ASSIGNED TASK -
Whenever the word "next" turns up in a line below, that line should be copied.

== RECORDED INFORMATION

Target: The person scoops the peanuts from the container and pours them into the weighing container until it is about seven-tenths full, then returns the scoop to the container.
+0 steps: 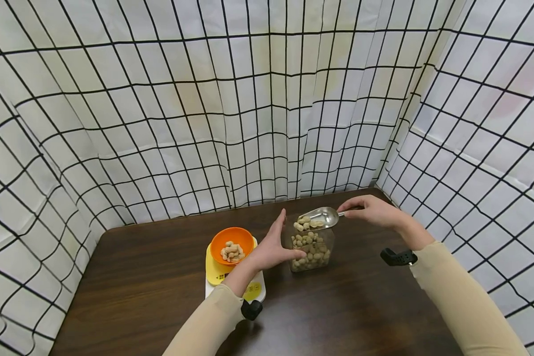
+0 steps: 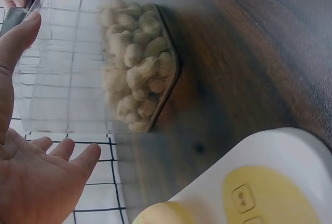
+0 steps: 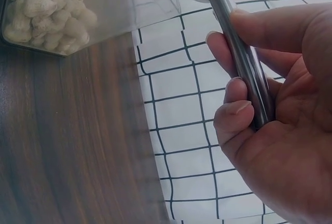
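My right hand (image 1: 368, 209) grips the handle of a metal scoop (image 1: 325, 217); in the right wrist view the fingers (image 3: 236, 115) wrap round the handle. Several unshelled peanuts (image 1: 303, 224) lie in the scoop, which is over the top of a clear plastic container (image 2: 62, 68). More peanuts (image 2: 135, 58) fill the container's lower part. Spread wide, my left hand (image 1: 271, 249) is at the container's left side, with the thumb in front and the other fingers extended behind; in the left wrist view the thumb (image 2: 21, 40) overlaps the wall.
Left of the container, an orange bowl (image 1: 244, 233) with some peanuts (image 1: 233, 252) sits on a yellow and white kitchen scale (image 1: 213, 271). My left forearm crosses close to the scale. Beyond the dark wooden table (image 1: 151, 287) hangs a white curtain (image 1: 249, 113) with black grid lines.
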A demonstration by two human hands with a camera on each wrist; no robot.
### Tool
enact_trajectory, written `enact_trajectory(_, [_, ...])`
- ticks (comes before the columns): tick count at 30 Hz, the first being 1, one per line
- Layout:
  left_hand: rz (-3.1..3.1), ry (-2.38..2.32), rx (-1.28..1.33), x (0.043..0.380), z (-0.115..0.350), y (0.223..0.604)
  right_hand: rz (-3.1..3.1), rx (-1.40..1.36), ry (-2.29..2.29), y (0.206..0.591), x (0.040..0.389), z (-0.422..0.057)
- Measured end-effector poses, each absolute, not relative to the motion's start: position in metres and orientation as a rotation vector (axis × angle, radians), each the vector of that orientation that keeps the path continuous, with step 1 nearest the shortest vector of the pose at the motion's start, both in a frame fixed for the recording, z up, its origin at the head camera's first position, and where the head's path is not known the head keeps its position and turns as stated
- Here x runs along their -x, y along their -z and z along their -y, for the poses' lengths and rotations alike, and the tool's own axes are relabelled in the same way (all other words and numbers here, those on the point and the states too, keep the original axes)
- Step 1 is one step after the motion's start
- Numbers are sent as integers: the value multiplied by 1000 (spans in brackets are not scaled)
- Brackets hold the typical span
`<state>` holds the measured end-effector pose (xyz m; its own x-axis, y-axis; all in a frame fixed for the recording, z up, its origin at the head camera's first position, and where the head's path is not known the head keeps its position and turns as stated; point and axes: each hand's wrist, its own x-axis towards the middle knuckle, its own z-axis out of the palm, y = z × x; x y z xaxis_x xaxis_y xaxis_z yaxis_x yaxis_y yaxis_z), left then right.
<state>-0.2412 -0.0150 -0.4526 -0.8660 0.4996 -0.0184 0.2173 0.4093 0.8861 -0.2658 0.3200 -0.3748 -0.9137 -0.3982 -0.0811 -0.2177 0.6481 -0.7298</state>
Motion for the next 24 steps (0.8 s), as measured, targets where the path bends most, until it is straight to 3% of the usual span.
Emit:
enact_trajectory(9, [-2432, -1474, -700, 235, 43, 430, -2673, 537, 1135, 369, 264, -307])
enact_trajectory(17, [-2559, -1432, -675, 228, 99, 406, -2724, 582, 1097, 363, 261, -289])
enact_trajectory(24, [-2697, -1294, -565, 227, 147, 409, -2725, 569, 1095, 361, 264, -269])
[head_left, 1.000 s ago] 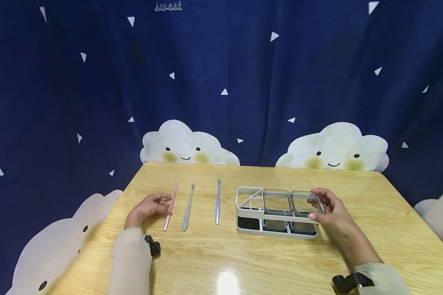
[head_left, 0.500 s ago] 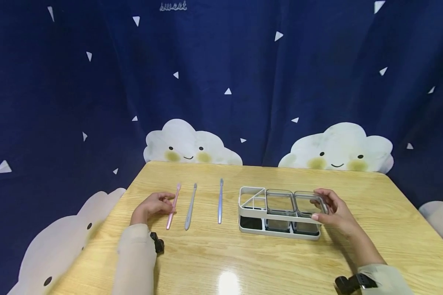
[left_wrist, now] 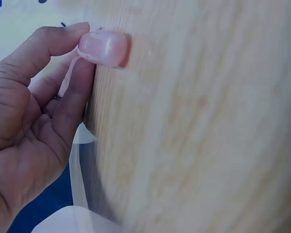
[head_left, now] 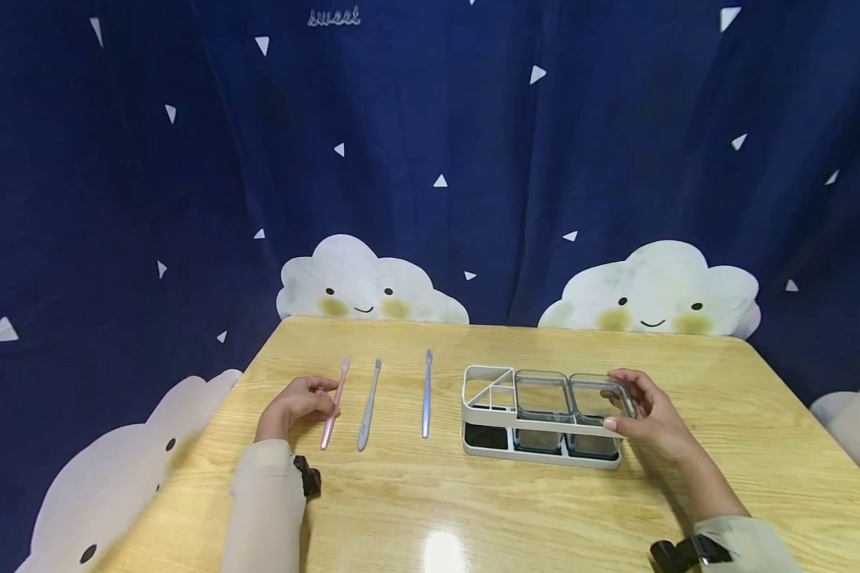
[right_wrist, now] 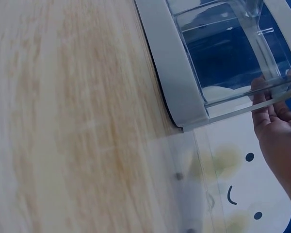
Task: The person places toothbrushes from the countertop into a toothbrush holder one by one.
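In the head view, a pink toothbrush [head_left: 327, 434] lies on the table at the left. My left hand [head_left: 301, 402] pinches it partway along the handle. The left wrist view shows thumb and fingers on the pink handle [left_wrist: 104, 47], its end towards the camera. A grey toothbrush [head_left: 366, 415] and a blue toothbrush [head_left: 426, 402] lie to its right, roughly parallel. Further right stands a white two-tier toothbrush holder [head_left: 489, 415] with a divided section and clear cups [head_left: 542, 414]. My right hand [head_left: 650, 415] grips its right end, with the thumb at the front.
Everything sits on a light wooden table [head_left: 530, 517]. Behind it hangs a dark blue curtain [head_left: 473, 119] with white triangles and cloud shapes. Black wrist cameras are strapped at both sleeves.
My left fingers and thumb have moved slightly right and closed around the pink toothbrush. My right hand stays on the holder. The head view has shifted a little.
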`<state>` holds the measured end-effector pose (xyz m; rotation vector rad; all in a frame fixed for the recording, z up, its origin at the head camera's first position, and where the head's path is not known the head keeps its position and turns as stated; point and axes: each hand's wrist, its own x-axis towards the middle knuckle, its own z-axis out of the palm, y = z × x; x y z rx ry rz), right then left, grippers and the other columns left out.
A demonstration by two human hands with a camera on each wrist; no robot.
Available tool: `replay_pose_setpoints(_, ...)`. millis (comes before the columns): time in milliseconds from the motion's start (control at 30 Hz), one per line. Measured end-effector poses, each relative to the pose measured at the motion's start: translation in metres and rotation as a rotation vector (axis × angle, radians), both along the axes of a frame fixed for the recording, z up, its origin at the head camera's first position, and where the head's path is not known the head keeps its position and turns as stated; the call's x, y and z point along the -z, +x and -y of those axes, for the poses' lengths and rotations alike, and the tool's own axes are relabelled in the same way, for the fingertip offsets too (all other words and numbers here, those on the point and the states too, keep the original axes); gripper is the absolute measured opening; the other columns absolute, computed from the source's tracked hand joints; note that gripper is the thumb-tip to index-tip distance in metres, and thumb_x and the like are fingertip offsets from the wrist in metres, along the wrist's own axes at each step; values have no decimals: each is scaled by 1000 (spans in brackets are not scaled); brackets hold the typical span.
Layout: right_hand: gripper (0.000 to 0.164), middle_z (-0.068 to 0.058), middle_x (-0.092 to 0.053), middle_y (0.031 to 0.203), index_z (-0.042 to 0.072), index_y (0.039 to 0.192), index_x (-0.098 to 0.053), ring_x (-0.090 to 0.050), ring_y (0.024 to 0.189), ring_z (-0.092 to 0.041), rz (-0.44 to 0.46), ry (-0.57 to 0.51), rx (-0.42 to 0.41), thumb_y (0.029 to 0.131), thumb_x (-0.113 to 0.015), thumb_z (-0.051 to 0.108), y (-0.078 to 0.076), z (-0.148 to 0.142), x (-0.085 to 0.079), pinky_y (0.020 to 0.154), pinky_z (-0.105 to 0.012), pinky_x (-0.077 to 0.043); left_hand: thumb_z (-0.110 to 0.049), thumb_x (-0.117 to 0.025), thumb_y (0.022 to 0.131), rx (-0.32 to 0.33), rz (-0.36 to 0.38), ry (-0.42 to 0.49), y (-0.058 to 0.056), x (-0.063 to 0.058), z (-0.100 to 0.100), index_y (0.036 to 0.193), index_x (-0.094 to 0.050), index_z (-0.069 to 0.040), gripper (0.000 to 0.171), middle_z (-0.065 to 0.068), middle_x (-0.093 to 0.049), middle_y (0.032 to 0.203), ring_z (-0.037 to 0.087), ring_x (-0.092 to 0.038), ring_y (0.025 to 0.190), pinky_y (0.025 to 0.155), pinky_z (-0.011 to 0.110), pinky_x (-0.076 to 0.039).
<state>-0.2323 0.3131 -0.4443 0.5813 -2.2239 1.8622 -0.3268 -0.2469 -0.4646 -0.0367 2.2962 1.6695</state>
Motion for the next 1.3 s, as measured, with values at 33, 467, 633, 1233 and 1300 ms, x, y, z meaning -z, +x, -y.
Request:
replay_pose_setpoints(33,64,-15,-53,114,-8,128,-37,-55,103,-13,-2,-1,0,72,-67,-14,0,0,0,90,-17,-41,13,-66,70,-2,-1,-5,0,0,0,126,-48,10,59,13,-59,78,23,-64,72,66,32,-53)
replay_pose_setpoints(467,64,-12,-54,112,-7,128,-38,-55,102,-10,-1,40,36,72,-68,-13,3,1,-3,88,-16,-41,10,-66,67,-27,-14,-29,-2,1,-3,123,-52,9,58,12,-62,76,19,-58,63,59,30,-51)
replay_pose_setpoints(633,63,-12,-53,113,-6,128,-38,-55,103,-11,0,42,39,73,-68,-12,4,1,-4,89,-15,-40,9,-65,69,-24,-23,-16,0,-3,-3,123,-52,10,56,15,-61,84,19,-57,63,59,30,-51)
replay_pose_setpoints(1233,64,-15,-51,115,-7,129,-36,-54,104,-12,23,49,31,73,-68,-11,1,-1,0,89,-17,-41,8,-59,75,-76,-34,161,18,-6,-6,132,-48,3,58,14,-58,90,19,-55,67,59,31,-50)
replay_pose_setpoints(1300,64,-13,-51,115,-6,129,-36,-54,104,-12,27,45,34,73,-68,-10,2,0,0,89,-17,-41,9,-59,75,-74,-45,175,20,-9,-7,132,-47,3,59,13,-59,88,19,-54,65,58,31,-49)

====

REPLY -
Motion for the next 24 steps (0.8 s), as measured, targets where the path bends most, until it is straight to 3% of the usual span.
Motion for the next 1.3 s, as measured, with values at 33, 467, 633, 1233 and 1300 ms, x, y, z meaning -z, +x, -y.

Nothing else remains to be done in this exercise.